Residente num dos pisos situados por cima do estabelecimento, conhece como poucos o arruamento que tem no ascensor o seu ex-líbris e, este ano, até já deu que falar por ter ganho uma suposta eleição da “mais bonita rua do mundo”. Mas nunca viu ou ouviu nada como isto. “Está impossível. A partir das dez da noite, começa a chegar gente aos magotes, sentam-se e enchem os degraus, fazem barulho, conversam alto, cantam, batem tambores, há lixo no chão”, queixa-se. “Parece um autêntico Santo António”, sintetiza.
A feroz competição pela captação de clientela, através de uma campanha de promoções no preço das bebidas, sobretudo da cerveja, entre dois bares situados no topo da rua, abertos no último par de anos, tem feito do local um novo chamariz da vida nocturna. Mas tem contribuído também, de forma decisiva, para uma alteração substancial da vivência naquela que, até há não muito tempo, era vista como uma das zonas emblemáticas da movida lisboeta.

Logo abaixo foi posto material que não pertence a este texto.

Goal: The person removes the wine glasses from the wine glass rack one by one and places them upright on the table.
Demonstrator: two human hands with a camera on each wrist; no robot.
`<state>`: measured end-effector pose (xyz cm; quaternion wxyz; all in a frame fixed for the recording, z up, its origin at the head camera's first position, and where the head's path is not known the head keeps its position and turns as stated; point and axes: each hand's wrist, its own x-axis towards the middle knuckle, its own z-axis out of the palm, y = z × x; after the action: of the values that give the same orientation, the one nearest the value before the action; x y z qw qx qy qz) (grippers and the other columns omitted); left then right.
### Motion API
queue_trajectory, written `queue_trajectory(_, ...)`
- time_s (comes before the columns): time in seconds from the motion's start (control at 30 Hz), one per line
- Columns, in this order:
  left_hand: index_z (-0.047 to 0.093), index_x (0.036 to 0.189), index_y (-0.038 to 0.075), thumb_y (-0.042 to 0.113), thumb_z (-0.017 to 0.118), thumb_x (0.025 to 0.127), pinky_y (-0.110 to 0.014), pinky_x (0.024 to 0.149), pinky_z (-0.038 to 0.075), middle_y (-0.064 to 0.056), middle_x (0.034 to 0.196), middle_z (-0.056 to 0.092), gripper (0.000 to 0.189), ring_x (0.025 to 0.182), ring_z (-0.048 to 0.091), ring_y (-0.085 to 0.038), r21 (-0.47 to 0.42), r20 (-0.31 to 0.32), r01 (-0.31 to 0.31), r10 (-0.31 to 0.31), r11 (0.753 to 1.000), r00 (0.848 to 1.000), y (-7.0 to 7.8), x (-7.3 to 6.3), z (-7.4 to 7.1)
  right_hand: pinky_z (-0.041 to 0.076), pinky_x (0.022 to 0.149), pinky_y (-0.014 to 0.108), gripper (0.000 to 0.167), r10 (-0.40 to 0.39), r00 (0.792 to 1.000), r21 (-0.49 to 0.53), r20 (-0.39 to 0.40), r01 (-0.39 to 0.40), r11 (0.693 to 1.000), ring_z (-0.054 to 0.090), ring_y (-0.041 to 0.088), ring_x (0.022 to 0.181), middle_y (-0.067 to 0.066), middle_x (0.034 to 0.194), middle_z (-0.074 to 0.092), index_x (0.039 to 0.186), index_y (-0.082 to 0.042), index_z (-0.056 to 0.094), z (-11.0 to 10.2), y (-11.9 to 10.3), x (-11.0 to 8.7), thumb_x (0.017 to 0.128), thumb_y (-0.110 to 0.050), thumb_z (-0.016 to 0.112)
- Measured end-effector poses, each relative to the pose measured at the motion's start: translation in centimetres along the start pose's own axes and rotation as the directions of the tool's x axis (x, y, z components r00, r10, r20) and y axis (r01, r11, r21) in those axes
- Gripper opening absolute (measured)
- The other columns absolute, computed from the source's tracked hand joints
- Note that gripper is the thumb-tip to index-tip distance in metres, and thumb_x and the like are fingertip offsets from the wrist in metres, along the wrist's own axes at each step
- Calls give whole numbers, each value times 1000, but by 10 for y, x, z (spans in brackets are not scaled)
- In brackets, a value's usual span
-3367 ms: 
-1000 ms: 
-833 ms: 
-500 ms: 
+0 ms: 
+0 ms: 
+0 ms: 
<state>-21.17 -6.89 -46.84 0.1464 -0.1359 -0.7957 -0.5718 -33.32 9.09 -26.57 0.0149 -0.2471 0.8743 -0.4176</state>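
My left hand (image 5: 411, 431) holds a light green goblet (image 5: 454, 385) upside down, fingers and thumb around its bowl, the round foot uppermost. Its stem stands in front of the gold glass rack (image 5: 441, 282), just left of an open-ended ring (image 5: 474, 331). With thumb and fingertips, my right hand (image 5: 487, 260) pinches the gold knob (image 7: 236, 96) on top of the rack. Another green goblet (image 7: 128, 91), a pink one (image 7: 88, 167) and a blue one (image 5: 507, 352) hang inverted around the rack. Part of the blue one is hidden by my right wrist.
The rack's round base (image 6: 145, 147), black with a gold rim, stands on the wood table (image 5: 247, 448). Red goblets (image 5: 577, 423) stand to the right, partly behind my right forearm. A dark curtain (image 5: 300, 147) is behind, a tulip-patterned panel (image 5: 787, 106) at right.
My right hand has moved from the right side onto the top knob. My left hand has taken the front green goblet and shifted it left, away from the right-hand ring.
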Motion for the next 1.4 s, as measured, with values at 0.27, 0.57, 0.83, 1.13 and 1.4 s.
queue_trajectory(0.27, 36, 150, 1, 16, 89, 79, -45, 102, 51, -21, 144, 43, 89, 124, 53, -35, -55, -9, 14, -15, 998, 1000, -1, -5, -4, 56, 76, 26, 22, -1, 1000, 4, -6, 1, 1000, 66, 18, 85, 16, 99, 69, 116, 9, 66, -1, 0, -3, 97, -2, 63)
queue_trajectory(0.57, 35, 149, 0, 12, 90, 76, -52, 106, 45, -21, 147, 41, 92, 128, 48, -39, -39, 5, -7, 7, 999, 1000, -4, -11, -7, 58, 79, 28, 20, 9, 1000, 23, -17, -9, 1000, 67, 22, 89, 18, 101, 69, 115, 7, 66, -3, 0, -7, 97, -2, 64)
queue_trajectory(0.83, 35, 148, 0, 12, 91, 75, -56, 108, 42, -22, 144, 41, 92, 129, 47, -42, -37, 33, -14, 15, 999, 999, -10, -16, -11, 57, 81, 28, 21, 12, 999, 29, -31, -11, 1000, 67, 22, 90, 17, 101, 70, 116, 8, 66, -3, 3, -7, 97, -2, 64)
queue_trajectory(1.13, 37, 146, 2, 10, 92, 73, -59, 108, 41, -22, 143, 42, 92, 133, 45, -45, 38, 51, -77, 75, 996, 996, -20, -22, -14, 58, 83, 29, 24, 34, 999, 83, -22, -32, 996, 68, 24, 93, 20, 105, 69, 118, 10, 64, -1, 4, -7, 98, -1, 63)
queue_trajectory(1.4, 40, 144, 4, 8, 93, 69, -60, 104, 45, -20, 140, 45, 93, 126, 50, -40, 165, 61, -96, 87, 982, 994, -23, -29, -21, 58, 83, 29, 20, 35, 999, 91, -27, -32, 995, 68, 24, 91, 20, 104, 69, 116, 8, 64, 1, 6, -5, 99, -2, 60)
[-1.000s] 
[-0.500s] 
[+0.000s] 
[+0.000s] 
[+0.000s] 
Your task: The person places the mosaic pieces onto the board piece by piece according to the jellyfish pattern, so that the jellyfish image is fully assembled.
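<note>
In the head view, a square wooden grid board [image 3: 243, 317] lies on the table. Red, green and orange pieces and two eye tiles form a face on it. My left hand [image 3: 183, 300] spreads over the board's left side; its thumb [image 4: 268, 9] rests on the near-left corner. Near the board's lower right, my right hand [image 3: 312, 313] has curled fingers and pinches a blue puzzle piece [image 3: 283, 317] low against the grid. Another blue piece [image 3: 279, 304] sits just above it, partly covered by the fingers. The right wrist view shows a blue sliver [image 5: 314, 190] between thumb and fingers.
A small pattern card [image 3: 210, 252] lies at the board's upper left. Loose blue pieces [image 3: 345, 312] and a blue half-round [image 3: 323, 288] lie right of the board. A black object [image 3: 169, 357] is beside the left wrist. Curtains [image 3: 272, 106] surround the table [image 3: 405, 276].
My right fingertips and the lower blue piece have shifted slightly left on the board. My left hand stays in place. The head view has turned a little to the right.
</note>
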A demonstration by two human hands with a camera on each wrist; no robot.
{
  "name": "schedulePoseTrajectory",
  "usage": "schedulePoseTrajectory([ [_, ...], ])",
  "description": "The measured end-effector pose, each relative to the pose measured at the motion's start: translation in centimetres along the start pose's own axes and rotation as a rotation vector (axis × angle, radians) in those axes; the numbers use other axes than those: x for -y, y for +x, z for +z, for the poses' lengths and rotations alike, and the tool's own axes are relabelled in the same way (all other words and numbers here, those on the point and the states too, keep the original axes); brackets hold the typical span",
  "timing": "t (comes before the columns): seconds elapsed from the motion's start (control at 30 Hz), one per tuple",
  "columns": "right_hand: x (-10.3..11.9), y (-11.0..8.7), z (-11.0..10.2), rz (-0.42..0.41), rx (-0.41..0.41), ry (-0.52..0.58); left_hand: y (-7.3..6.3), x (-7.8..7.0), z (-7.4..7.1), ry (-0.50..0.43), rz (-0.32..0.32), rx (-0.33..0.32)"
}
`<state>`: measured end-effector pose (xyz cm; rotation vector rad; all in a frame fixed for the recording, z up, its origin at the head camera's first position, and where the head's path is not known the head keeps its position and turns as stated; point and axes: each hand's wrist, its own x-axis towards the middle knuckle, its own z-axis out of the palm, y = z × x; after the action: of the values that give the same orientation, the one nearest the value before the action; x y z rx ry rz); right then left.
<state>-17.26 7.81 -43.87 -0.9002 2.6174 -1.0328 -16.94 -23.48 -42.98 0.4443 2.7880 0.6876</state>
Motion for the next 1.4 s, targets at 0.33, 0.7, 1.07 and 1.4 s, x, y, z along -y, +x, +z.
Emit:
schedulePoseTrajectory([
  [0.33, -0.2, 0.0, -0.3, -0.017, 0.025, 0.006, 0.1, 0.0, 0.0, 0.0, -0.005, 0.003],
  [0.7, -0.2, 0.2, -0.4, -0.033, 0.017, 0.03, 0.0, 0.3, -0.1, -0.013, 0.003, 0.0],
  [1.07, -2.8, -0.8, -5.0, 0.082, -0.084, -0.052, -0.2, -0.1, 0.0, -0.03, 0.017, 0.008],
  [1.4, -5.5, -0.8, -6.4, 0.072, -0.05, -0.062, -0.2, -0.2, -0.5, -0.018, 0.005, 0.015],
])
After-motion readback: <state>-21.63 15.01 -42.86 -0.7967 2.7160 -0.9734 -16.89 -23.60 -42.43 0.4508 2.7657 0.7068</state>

À imagem do que sucedeu no Bairro Alto, a boémia sofisticada e exigente de outrora terá dado lugar a magotes de gente atraída pelo álcool barato, ouve-se por ali.
Existem reclamações abundantes sobre o ruído excessivo, o consumo desregrado de álcool – também alimentado pelo recrudescimento da venda ambulante ilegal de bebidas -, de drogas leves, de lixo e urina abundantes, bem como a criação de um sentimento generalizado da existência de “mau-ambiente”. Os residentes e os comerciantes de longa data falam já de um “nivelamento por baixo” da ambiência na Bica, o que estará a pôr em causa não apenas a qualidade de vida, mas também a sustentabilidade dos negócios ali existentes.
“Se isto continua, vai haver um dia em que não aguentamos mais”, avisa Hugo Sousa, gerente há três anos do Bicaense, um dos bares mais icónicos da área – e no qual trabalha há 13 anos. O pessimismo é, aliás, a nota dominante entre vários empresários. Uma visão contestada pelos donos dos bares alvo de todas as críticas, que se queixam da incompreensão da vizinhança. Embora, admitam, até tenham algumas razões de queixa.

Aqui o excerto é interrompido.